For the Record

Quotes Of Note From Councilwoman (State Senate Candidate) Gonzalez And Mayor Garcia At Council Meeting Directing City Att'y To Draft LB "Tenant Relocation Assistance Ordinance" is reader and advertiser supported. Support independent news in LB similar to the way people support NPR and PBS stations. We're not non-profit so it's not tax deductible but $49.95 (less than an annual dollar a week) helps keep us online.
(April 3, 2019, 4:25 p.m.) -- As previously reported by, after nearly six hours hours of discussion, the City Council voted 6-3 (Price, Supernaw, Mungo dissenting) on April 2 (actually April 3, 12:15 a.m.) to approve a substitute-substitute motion by Councilman Rex Richardson (seconded by Mungo) that directs the City Attorney's office to draft and bring to the Council for discussion and voted action a Tenant Relocation Ordinance.

The ordinance as directed by the Council majority would require landlords who own properties of four units or more (with some narrow exceptions) to pay a tenant who chooses to leave two months rent (could range from roughly $2,700 to $4.500) triggered by a rent increase beyond a city-allowed percentage (10% within a year) or by eviction beyond city allowed reasons.
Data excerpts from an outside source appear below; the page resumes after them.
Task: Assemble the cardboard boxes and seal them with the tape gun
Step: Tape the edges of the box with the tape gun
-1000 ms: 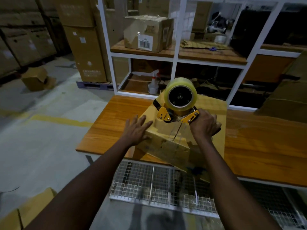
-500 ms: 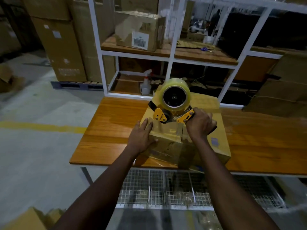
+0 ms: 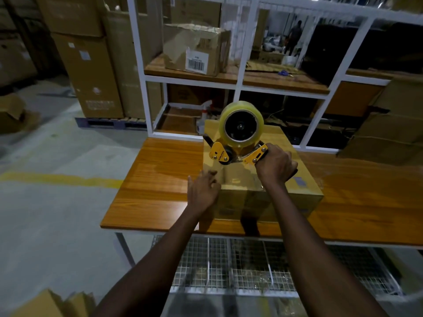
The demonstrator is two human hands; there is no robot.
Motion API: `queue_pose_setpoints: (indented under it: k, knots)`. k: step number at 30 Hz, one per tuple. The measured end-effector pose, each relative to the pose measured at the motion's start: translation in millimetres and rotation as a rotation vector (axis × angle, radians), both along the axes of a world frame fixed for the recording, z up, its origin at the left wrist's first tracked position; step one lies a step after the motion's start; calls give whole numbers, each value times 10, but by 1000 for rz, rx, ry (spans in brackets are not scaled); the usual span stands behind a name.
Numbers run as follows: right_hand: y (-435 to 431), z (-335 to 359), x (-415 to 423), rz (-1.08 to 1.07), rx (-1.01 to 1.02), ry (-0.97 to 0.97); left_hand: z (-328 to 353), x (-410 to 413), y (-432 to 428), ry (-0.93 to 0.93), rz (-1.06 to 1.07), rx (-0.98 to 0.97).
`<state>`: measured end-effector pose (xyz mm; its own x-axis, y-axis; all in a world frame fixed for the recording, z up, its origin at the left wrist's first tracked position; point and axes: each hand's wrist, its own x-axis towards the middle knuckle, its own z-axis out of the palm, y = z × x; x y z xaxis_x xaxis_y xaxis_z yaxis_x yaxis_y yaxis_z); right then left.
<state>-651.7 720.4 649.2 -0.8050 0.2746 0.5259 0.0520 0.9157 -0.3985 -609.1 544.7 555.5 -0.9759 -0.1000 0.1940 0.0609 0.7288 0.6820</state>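
Nearest, under the table edge, a wire mesh shelf (image 3: 251, 266) runs below both forearms. On the orange wooden table (image 3: 160, 170), close to its near edge, the cardboard box (image 3: 299, 172) sits flat with its flaps closed. It is plain brown with a small pale label on top, and a glossy strip of clear tape (image 3: 249, 209) runs along the middle seam and down the front face. The left hand (image 3: 202, 191) is at the box's near-left top corner, its fingers loosely bent and drawn together against the edge, slightly blurred. The right hand (image 3: 274, 167) is wrapped tight round the handle of the tape gun (image 3: 218, 153), whose yellow frame presses on the box top and carries a large clear roll standing above it. Behind the box stand a spray bottle (image 3: 203, 117) and a white shelf rack (image 3: 146, 88), which holds a labelled carton (image 3: 196, 49). A second ago the box was tipped up over the table edge. Half a second ago the left hand lay flat on the lid with fingers spread; it has since slid off to the corner, and the right hand's grip is unchanged.
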Motion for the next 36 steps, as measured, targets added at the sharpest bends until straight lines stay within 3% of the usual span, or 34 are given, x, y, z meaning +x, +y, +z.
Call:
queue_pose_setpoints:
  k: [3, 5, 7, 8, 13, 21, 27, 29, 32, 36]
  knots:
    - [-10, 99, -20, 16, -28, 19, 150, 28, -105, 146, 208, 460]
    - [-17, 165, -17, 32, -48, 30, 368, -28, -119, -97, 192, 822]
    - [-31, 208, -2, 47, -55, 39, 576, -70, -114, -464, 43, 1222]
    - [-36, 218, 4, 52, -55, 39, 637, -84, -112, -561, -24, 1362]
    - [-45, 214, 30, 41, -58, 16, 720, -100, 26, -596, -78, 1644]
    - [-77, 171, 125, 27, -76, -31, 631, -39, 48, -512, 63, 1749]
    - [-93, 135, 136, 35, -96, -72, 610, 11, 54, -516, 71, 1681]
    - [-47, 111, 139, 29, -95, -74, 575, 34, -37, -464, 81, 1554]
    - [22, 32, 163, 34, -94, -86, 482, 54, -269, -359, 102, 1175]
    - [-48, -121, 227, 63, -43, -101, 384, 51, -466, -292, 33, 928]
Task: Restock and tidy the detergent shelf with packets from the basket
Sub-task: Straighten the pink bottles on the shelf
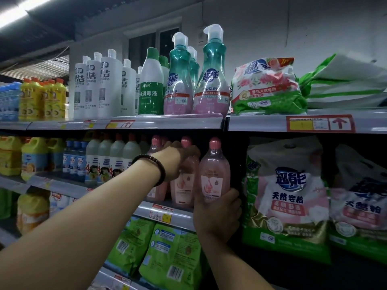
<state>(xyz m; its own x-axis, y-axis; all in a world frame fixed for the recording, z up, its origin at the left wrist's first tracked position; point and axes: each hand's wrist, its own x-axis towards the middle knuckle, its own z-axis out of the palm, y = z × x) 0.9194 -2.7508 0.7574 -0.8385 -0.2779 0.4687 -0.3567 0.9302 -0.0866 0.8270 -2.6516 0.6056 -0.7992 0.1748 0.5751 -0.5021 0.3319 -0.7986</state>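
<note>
Straightening pink bottles [182,189] on mid shelf [142,207]: L hand [178,160] curled round one's shoulder, R hand [217,214] gripping front bottle [214,174] base. Smooth plastic, prob heavy, slippery; hold low. Soft packets [287,195] just right of bottles.

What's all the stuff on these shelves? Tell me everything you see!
white bottles: at least five, white, top shelf left
pump bottles: at least three, teal and pink, top shelf middle
soap powder bag: one, pink and green, lying on top shelf
pink bottles: at least three, pink, middle shelf
large powder bags: two, pink and green, middle shelf right
green packets: several, green, lower shelf
left hand: one, gripping a pink bottle up high
right hand: one, gripping a pink bottle's base
</note>
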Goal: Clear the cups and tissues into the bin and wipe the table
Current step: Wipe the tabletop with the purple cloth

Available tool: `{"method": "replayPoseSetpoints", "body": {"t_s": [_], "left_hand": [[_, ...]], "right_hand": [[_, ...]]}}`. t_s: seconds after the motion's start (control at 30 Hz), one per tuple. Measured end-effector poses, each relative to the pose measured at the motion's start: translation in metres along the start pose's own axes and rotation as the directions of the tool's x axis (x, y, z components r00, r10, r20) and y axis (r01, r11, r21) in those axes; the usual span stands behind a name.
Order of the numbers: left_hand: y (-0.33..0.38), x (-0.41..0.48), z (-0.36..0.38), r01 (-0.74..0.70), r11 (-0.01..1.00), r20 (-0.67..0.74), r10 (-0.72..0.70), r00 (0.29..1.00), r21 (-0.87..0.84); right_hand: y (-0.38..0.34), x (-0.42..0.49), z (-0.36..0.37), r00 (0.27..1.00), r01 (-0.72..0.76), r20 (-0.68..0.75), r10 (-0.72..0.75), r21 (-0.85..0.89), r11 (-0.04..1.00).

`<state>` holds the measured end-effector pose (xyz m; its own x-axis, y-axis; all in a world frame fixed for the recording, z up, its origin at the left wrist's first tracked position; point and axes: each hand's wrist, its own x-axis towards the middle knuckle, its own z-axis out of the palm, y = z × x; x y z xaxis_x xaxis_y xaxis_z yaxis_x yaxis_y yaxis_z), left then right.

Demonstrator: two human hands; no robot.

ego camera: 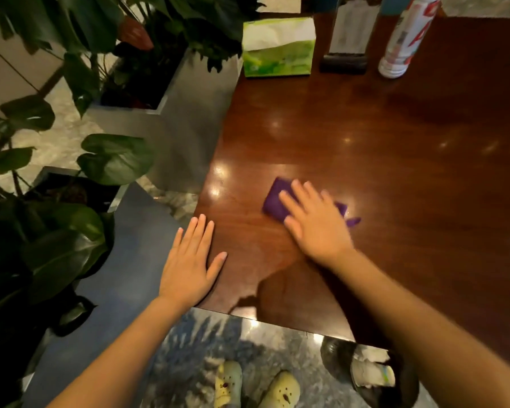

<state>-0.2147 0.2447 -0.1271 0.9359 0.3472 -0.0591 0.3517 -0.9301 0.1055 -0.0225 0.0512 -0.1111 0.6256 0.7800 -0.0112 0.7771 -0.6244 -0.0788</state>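
Observation:
A folded purple cloth [276, 198] lies on the glossy dark wooden table [380, 136] near its front left corner. My right hand [315, 222] presses flat on the cloth, fingers spread, covering most of it. My left hand [192, 263] rests flat on the table's left edge, fingers apart, holding nothing. On the floor under the table's front edge stands a dark bin [374, 375] with white crumpled tissues and a cup inside. No cups or loose tissues show on the tabletop.
At the table's far edge stand a green tissue pack [277, 48], a dark stand with a card [346, 33] and a white spray can [404, 39]. Leafy plants in grey planters [171, 107] crowd the left side. My feet in pale clogs [253, 387] are on the marble floor.

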Motion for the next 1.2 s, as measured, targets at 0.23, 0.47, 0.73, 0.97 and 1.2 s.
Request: {"method": "replayPoseSetpoints", "body": {"t_s": [0.23,0.47,0.73,0.97,1.2], "left_hand": [[-0.003,0.001,0.001,-0.011,1.0,-0.029,0.01,1.0,-0.022],[0.001,-0.028,0.002,0.052,0.998,-0.029,-0.054,0.998,-0.047],[0.003,-0.034,0.001,0.074,0.993,0.032,-0.072,0.997,-0.09],[0.006,-0.027,-0.027,0.286,0.634,0.064,-0.349,0.935,-0.719],[0.005,-0.065,-0.033,0.258,0.759,0.049,-0.287,0.957,-0.597]], "right_hand": [[-0.051,-0.102,0.004,0.914,0.397,0.107,-0.393,-0.022,0.918],[-0.013,0.036,0.004,0.972,0.213,0.108,-0.21,-0.02,0.977],[-0.056,0.138,-0.001,0.995,-0.011,0.096,0.005,0.066,0.998],[-0.135,0.016,0.013,0.986,0.153,0.06,-0.159,0.094,0.984],[-0.172,-0.062,0.011,0.976,0.189,0.072,-0.205,0.18,0.965]]}}
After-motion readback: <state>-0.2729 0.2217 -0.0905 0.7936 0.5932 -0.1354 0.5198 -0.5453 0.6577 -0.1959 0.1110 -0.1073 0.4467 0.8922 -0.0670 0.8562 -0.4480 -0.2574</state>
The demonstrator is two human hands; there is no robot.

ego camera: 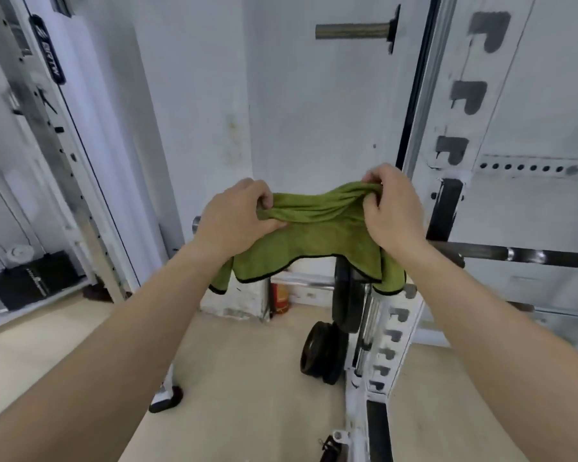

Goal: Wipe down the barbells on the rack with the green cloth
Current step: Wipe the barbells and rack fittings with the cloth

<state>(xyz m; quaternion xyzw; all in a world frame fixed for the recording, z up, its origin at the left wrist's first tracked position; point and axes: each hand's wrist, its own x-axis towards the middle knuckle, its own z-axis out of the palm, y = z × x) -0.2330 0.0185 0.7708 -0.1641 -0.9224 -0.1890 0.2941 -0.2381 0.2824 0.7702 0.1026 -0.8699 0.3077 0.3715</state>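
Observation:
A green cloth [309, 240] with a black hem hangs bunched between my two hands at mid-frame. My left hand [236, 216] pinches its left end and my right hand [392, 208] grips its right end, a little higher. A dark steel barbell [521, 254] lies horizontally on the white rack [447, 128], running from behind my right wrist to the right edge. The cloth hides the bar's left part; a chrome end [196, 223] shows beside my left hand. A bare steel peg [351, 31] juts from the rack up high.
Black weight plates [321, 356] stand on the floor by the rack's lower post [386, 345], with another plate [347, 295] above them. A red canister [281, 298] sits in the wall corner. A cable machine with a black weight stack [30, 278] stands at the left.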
In addition, the Council motion specified payment of $2,000 to exiting/relocating senior tenants and those with disabilities (source of funds may come from taxpayers if available, otherwise from landlord) payable regardless of the tenant's income level.

Below are quotes of note from Long Beach elected officeholders:

  • 1st district Councilwoman Lena Gonzalez (took office mid-July 2014, runoff candidate now for 33rd dist. state Senate seat).

    ...For me particularly this has been a very tough issue for me as a Councilmember in a downtown that has expanded and grown and has really displaced so many of my residents. So many of my residents it makes me not sleep at night. I will tell you that. It's very difficult...

    [After colloquy with Assistant City Manager Modica confirming that the proposed ordinance doesn't limit rent increases] ...I just want to make sure because there are a lot of landlords that said they were keeping their rent very low. Then guess what? Then this ordinance doesn't apply to you. I'm glad. I'm glad you're keeping them low; This does not apply to you whatsoever...

    So again, just to be clear: the City Council's never engaged in a rent control or just-cause [eviction] policy. We've never engaged in that, and that's even despite the multiple resident and economic pressures, and rightfully so by our residents. We've never engaged in those discussions or policies.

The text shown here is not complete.